2.9 Statistical analysis
The data obtained from the evaluated variables were analyzed using a one-way ANAVA with 95% confidence. The means were separated by Tukey's test (p ≤0.05) when applicable. Peel and pulp content was compared for the same color of fruit using Student's test (p≤0.05). In addition, the Pearson linear correlation (r, p≤0.05) was analyzed for peel and pulp, between the hue, the color index, the content of total polyphenols and the total antioxidant capacity, with the content of carotenoids and vitamin C.
3. Results and discussion
The fruits studied had an average weight of 9.3 g fruit-1, where the peel (epicarp) contributed 12.4% of the total weight, the pulp (mesocarp) 61.3%, and the core (endocarp and seeds) 26.3%. No statistical differences were found in the weight of the fruit, the peel, the pulp and the core of the three studied types of butia (data not shown).

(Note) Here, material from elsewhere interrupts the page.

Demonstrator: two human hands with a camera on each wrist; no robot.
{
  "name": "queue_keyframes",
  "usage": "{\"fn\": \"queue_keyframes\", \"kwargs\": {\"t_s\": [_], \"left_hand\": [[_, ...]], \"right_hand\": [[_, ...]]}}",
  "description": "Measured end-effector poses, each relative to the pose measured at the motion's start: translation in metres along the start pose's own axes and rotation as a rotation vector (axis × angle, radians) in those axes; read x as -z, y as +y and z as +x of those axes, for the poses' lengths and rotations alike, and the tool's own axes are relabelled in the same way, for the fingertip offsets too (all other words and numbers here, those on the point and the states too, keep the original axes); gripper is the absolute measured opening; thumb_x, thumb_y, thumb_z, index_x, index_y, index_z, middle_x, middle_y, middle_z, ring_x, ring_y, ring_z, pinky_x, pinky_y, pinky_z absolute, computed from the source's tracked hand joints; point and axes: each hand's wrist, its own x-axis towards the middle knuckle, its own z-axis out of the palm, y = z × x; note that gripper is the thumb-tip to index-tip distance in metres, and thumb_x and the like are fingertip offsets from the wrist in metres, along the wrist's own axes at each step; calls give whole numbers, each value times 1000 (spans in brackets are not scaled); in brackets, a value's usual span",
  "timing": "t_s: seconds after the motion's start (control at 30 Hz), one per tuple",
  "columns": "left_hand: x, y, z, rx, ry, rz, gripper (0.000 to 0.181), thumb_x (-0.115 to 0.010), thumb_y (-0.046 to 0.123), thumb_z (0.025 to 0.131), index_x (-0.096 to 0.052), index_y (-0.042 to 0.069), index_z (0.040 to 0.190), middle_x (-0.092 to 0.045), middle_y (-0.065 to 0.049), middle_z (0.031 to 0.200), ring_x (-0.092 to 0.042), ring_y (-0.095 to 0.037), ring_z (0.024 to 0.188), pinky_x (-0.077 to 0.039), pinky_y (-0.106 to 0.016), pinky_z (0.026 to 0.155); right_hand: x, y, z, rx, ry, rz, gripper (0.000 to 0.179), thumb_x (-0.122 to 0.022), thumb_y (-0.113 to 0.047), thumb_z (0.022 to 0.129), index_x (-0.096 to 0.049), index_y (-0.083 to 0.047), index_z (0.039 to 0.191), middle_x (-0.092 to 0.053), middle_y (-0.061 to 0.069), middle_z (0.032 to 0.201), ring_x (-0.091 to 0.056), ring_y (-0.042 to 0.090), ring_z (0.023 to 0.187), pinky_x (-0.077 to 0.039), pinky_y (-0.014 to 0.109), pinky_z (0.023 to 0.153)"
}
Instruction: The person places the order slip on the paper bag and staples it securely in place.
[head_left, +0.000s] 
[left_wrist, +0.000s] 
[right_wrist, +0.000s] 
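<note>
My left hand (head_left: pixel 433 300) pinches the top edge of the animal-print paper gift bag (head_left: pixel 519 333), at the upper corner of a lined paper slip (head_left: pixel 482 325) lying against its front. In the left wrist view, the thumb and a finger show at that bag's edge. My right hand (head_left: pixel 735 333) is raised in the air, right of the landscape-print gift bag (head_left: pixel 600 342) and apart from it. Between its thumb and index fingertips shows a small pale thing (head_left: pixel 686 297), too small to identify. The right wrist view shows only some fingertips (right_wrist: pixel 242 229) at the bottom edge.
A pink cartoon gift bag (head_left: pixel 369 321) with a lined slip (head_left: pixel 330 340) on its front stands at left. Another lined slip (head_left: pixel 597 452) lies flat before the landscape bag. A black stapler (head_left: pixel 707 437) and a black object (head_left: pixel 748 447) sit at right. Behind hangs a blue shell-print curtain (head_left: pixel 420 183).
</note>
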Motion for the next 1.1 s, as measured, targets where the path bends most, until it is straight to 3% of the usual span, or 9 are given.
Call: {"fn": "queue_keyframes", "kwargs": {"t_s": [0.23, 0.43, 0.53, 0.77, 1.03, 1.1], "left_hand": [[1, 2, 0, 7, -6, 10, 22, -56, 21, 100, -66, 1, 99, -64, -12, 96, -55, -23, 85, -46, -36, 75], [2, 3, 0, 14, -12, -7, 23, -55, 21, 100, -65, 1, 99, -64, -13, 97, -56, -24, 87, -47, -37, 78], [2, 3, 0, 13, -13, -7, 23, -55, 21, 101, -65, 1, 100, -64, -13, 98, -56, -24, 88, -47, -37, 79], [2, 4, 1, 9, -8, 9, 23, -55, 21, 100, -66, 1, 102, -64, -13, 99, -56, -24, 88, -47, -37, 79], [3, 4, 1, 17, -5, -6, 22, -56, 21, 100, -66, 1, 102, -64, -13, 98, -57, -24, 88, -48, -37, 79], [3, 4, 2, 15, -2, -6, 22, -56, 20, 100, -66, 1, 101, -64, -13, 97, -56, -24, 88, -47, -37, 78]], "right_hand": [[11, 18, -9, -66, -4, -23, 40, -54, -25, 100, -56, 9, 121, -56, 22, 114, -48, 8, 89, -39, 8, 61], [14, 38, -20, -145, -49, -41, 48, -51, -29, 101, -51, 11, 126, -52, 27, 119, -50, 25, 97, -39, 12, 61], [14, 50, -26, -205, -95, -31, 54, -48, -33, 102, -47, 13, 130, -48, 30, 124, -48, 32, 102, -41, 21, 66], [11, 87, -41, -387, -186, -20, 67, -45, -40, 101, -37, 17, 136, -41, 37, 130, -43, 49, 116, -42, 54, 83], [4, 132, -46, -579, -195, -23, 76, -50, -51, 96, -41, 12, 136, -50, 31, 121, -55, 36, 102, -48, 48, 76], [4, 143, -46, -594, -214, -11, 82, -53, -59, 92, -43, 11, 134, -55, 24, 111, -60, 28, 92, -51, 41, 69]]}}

These results were similar to those reported in Butia capitata fruits for the epicarp and mesocarp (72.5%) and the endocarp and seeds (27.8%)4)(11)(15)(37)(38. Other authors11 determined that the epicarp constituted 64.5%, the mesocarp 10.8% and the endocarp with seeds 24.7% of the total weight of yellow and orange fruits. Fruit weight from 6.52 to 16.59 g was obtained in 11 butia genotypes with potential for genetic improvement, with 14.3 to 24.2% endocarp15. The fruit size is highly correlated with the weight of the pulp (r=0.93 to 0.98), which is useful to define the use of the fruits and to estimate the efficiency of industrialization processes4)(15.
3.1 Color
Table 1 shows the results obtained in the peel and pulp color. The peel of the butia fruits presented shades of orange-yellow color (55 to 76ºhue). The peel of the red fruits presented a dark orange value of instrumental color tonality and was less saturated than the orange and yellow fruits. On the other hand, the color tone of the pulp of the three types of fruits was less orange (76 to 84 ºhue) than the peel (Table 1). The color tones of the peel and/or pulp presented in Table 1 were similar to those reported by various authors in fruits of B. odorata, B. capitata and B. yatai harvested in the Pampa biome39)(40)(41)(42. These authors obtained peel and/or pulp colors with reddish-orange (46.49 - 68.4 º hue) and yellow (75.7 - 88.0 º hue) tones but with higher average lightness (L * 68.3 - 73.4)39)(40)(41)(42. Color variation in butia fruits, apart from being determined by the species (Butia Becc.), could be affected by the local edaphoclimatic conditions in which the palms develop42. In this regard, Ferrão and others42 observed that the color tone of the butia pulp in B. odorata was different according to the harvest region in Brazil, with light yellow pulp in the Santa Rosa region and dark orange in Santa María42. The color index (CI) allowed categorizing the fruits by the peel color in yellow with CI values ≈ 5; orange with CI ≈ 7 and red with CI values ≥ 14 (Table 1).
Mean ± SE (n = 40). In the same column, different lowercase letters indicate statistical differences between different colored fruits (Tukey p ≤ 0.05). For each color variable, different capital letters in the row indicate statistical differences between the peel and the pulp (Student's test, p ≤ 0.05).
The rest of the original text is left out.